Your Petitioners humbly hope, that your Majesty may be graciously pleased to Grant these favourable Terms in Consideration of the heavy Charges, great Expence, dangers, hardships, and risques they must necessarily incurr in the exploring Surveying and settling this distant Country; and because it appears from reason and Experience that large Tracts of Land taken up by Companies may be retailed by them to Individuals much cheaper than the latter will obtain them from the Crown, Embarrassed as such Individuals must be with the Charges arising from the Sollicitation of Patents, making Surveys and other Contingent Expences, together with the difficulty the poorer sort are under from their ignorance of the proper methods to be pursued, as well as their inability to advance ready Money for such purposes; whereas, from Companies, they have only to receive their Conveyances without any previous Expence, and are indulged with Credit ’till their Industry enables them to make payments; a Method so Encouraging, that it cannot fail of Answering the intention of speedily populating, this your Majesties Territory, so as to be profitable to the Crown and Useful to the State.

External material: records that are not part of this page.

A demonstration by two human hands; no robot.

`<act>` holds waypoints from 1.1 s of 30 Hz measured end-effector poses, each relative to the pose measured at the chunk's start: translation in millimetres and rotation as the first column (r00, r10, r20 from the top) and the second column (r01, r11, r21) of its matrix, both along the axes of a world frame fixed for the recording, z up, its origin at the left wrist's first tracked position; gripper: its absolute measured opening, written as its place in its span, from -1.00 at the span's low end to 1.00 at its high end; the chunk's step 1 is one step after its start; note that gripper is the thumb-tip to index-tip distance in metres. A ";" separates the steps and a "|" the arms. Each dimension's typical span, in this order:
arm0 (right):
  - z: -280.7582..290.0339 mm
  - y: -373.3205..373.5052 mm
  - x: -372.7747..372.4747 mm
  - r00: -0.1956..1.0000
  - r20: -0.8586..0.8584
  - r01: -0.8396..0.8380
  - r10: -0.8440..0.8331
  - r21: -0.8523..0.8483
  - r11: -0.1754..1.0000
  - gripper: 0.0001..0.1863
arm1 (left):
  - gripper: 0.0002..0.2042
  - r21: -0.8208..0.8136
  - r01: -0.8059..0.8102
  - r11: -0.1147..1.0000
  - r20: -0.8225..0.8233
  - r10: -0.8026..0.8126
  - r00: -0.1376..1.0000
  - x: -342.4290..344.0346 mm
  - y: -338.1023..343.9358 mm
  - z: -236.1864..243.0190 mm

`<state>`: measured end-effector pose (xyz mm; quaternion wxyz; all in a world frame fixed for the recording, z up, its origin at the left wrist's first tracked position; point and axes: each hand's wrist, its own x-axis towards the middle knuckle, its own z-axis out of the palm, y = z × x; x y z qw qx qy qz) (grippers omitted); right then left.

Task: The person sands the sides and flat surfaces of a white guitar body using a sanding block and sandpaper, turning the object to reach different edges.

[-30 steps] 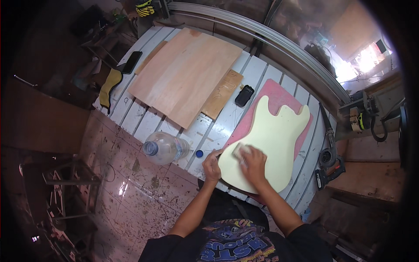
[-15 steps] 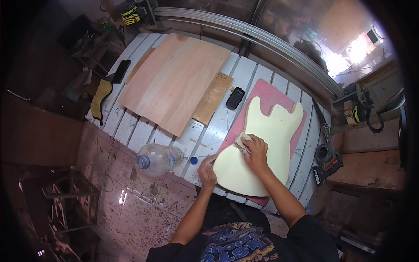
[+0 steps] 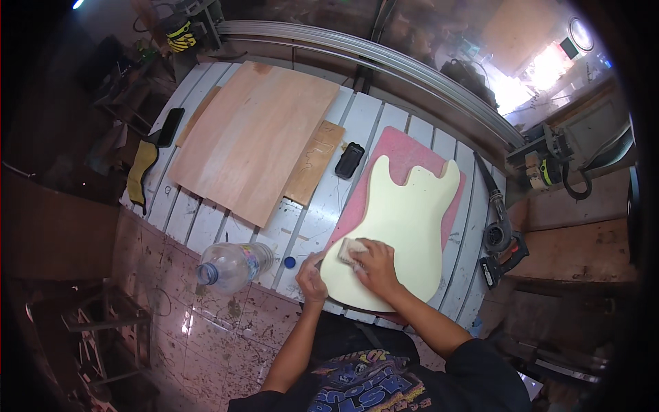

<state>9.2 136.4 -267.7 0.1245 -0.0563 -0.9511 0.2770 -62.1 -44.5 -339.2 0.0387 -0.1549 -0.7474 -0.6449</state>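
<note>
Both forearms come in from the near edge. The left hand (image 3: 311, 275) is bent at the wrist, its fingers curled. The right hand (image 3: 374, 266) lies palm down, fingers pressed together, just right of it.

Under my right hand (image 3: 376, 269) there's a pale sanding block (image 3: 352, 251), dull and grainy-looking, pressed flat on the guitar body (image 3: 405, 233), which is cream-coloured with a smooth, matt finish. My left hand (image 3: 310, 275) grips its near edge. Beneath the body, a pink mat (image 3: 401, 150), soft-looking and not shiny. Off to the left of my fingers, a clear plastic bottle (image 3: 233, 265), glossy and catching light. Further out, a big plywood sheet (image 3: 257, 137), bare wood with visible grain, unvarnished. The table (image 3: 329, 206) is white painted slats, scuffed. The floor (image 3: 206, 336) is speckled stone, rather glossy.
</note>
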 end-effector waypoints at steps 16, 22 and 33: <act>35.9 95.6 -82.3 0.945 0.301 -0.180 0.128 0.150 0.972 -0.40 | -0.40 0.013 -0.013 1.000 -0.030 0.014 0.999 -0.4 2.2 -1.1; 30.6 153.4 -168.8 0.991 0.044 0.095 -0.125 0.423 0.901 -0.64 | -0.38 0.019 0.004 1.000 -0.030 -0.004 1.000 -2.2 9.3 8.8; 31.3 137.4 -157.8 0.996 -0.016 0.083 -0.083 0.355 0.931 -0.62 | -0.50 0.036 0.000 0.999 -0.046 0.001 0.999 -0.6 8.2 4.3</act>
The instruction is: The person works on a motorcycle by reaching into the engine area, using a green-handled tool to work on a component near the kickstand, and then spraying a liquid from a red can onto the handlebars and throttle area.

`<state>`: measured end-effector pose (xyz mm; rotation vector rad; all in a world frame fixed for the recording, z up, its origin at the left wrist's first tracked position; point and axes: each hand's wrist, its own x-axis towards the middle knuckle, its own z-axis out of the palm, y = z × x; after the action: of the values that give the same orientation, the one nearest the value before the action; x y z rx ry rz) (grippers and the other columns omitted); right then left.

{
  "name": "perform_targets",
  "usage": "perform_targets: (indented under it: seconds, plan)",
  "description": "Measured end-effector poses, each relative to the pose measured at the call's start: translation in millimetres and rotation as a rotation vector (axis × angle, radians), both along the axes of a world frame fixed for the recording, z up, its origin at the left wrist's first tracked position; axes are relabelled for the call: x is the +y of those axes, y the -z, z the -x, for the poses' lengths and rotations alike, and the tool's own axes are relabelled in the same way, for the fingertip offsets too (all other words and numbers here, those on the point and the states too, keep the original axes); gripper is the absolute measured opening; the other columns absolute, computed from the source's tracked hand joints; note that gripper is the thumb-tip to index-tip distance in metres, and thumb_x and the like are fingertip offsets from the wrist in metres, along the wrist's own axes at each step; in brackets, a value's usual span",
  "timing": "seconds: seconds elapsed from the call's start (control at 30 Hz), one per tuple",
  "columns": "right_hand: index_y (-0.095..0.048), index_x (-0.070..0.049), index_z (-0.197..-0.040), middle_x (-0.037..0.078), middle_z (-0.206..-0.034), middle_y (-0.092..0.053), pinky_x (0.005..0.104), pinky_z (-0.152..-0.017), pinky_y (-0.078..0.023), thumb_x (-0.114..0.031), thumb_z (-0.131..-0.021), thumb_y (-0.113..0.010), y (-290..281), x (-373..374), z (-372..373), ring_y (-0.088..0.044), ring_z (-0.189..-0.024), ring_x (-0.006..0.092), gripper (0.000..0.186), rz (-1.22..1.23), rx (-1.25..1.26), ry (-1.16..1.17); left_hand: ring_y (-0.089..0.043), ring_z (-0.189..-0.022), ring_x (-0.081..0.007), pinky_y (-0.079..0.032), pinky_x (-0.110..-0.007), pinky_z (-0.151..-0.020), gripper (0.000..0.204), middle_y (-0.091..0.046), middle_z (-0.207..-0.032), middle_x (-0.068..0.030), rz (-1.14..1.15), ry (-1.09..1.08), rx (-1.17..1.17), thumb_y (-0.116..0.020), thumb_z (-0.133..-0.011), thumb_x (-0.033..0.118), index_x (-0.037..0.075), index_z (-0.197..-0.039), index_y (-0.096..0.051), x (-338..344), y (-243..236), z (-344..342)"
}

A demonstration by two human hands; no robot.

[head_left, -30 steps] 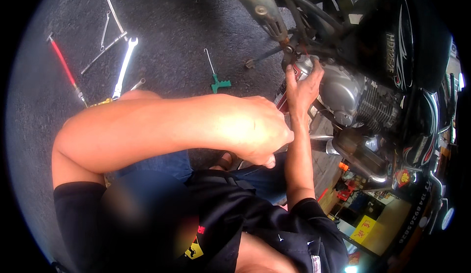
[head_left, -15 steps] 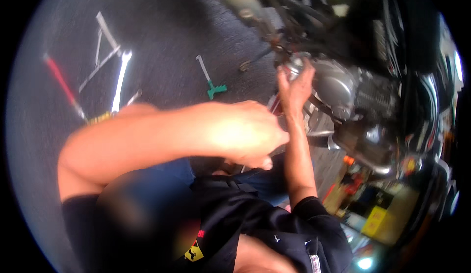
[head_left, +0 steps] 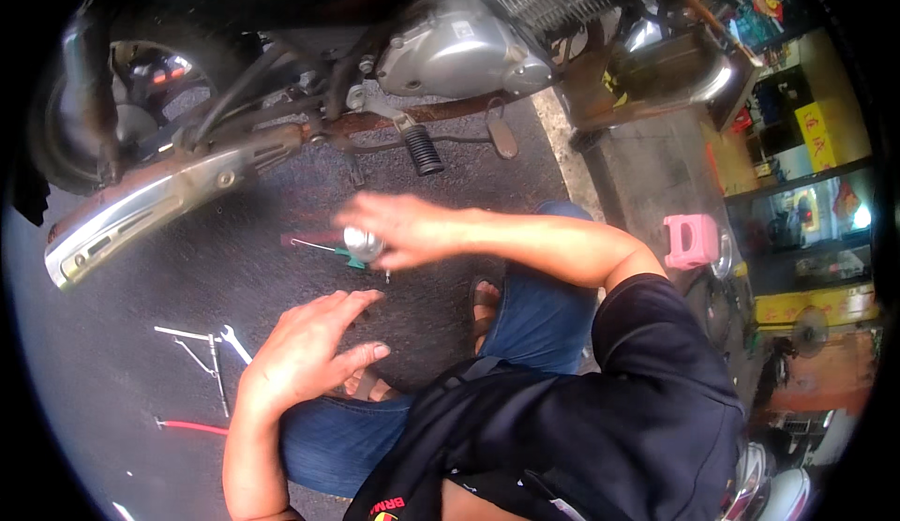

And tho’ attempts to settle in this way, have sometimes failed in the hands of Gentlemen possessed of Affluent Fortunes, in consequence of an Indolence and inattention frequently attending persons in such Circumstances, especially when not excited by the prospect of immediate and considerable profit, Yet the greater part of the present Adventurers, being of good Families and considerable influence in the Countries where they live, tho’ possessed of but moderate Estates, are induced from the goodness of the Soil and Climate of this Country beyond the Mountains to believe that by a proper application of their Money and Industry’s they shall acquire a sure and happy provision for their Children; which pleasing prospect, Animated with the View of public Utility, will conduct all their Affairs with that spirited Assiduity which only in matters of Danger and difficulty can insure Success—In pursuance of this, several of the Members are determined to be themselves among the first Settlers; the dearness and pre-occupancy of the Lands ⟨within their⟩2 respective Colonies rendering it impracticable to make a proper Landed provision for their numerous Families; a circumstance which begins already to restrain early Marriages, and therefore speedy population.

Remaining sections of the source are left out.